**Work order**
Please output the listing that follows exactly, but keep all images out.

**Recorded data**
*** Block opens ***
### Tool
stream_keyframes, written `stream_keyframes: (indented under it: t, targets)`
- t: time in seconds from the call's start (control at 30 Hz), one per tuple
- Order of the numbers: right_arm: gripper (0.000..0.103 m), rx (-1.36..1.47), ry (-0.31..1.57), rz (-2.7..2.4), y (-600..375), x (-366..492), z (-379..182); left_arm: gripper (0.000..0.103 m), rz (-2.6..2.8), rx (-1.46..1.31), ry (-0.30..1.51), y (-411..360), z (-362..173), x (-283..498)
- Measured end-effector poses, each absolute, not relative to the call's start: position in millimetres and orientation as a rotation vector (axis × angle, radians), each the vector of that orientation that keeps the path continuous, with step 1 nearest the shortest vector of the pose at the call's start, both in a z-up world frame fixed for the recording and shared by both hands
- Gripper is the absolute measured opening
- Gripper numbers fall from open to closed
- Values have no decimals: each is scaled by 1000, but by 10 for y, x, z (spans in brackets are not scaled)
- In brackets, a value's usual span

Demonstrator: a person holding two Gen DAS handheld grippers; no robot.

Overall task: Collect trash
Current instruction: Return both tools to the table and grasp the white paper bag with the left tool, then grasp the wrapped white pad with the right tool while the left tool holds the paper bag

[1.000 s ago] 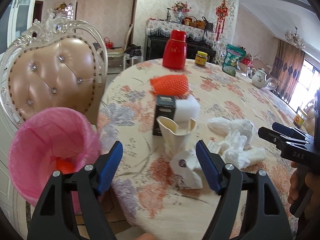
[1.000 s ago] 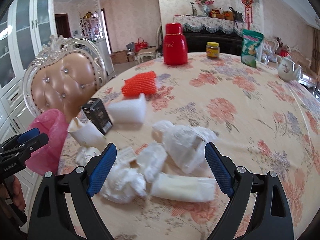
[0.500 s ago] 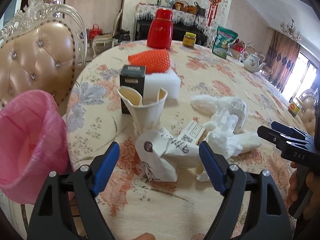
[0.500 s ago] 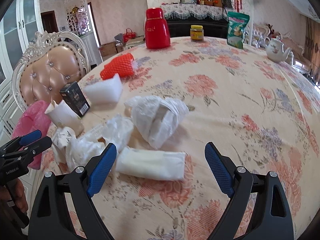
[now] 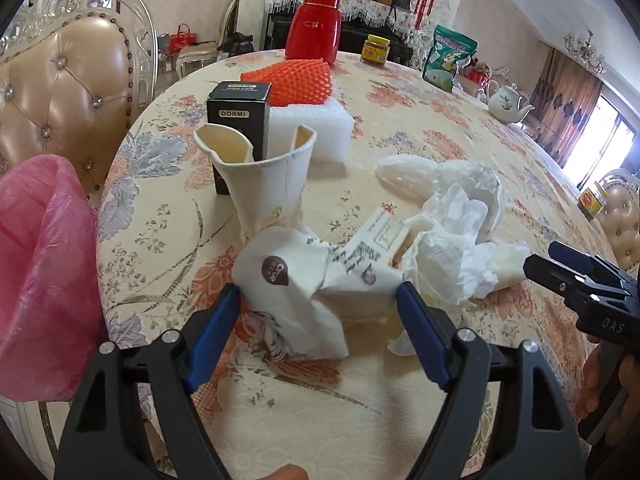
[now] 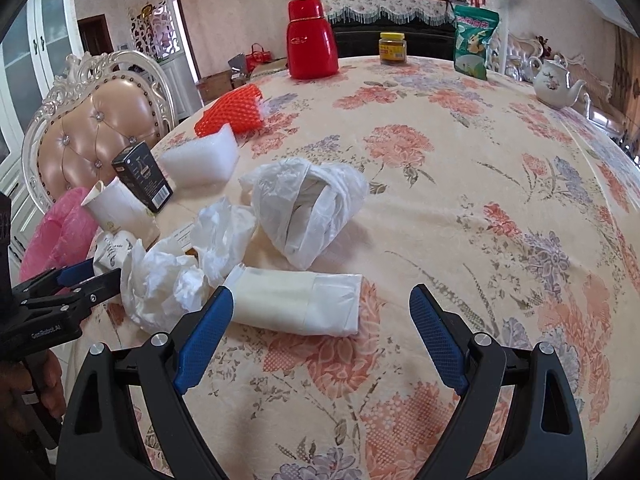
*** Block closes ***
**Answer space**
### Tool
stream_keyframes, written `stream_keyframes: (indented under it: t, targets)`
- t: time in seconds from the call's start (control at 30 Hz), one per tuple
- Order of the numbers: right_arm: gripper (0.000..0.103 m), rx (-1.36..1.47), ry (-0.31..1.57), rz (-2.7..2.4), y (-600..375), x (-366..492), z (-379..182); left_arm: gripper (0.000..0.103 m), rz (-2.6..2.8), rx (-1.46..1.31), ry (-0.30..1.51), y (-411..360), z (-362..173), x (-283..498)
- Measured end-effector poses, each absolute, not relative to the call's start: position in millimetres and orientation as a rotation vector (axis × angle, radians), each the vector of that orientation that keeps the path continuous, with step 1 nearest the shortest vector of the pose at the call's start, both in a z-up world frame fixed for the recording and shared by both hands
- Gripper is the absolute measured opening
- Gripper numbers fall from open to closed
- Values have no decimals: each is scaled by 1000, but by 10 for y, x, z (spans in brackets are not scaled)
- In brackets, a value's usual span

Demonstrator: a person holding two Gen DAS handheld grippers; no robot.

Overall task: Collect trash
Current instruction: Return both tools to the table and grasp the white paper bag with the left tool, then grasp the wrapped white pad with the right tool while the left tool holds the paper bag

[1.000 s ago] 
[1.000 s ago] 
[0.500 s ago] 
[0.500 s ago] 
[now] 
[now] 

The exercise calls for nothing further.